ふいに耳に届いた雛子の声に、澪ははっと目を見開いて大声を上げた。

真っ白な蛍光灯の光に一瞬目が眩む。

横から心配そうな雛子の顔が覗いた。


「…ぁ、はぁ…はぁ…ひ、雛ちゃん?」

「澪さん、大丈夫…??すごい汗だよ?」


雛子の言う通り、服は全身から吹き出した汗でぐっしょりと濡れていた。

まるで頭から水を被ったようだ。

肌に張り付いた布がかなり気色悪い。


「悪い夢…?」


澪のただならぬ様子に、雛子は眉を潜めた。


「夢?」


いいや、違う。


あれは夢などではなかった。

あの指の感触も冷たさも恐怖も、あの存在感も。

あれはリアルだった。


そう、間違い無くアレは…そこにいた。

悪夢などという生易しいものでは無かった。


「髪の長い女の人。
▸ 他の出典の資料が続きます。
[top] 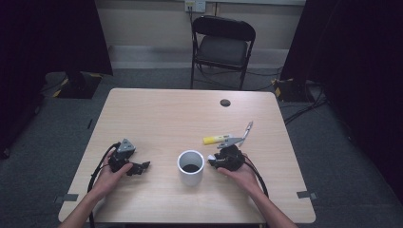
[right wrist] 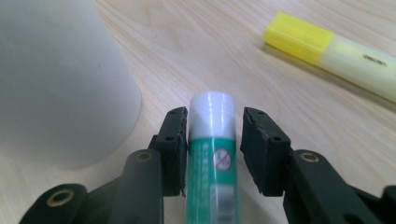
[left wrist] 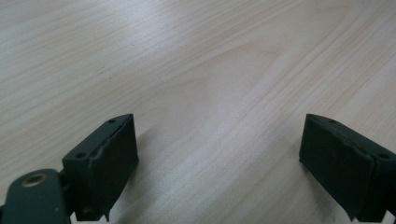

雪みたいに色が白くて、とても冷たい…」


声を出すのが辛い。

喉が…、あの女の触れた部分がまだ冷たくて痛いのだ。


「ゆ、幽霊を見たっていうの…?」

「違う…。違うよ…雛ちゃん」


そう、違うのだ。

アレは幽霊なんて、生易しいものではない。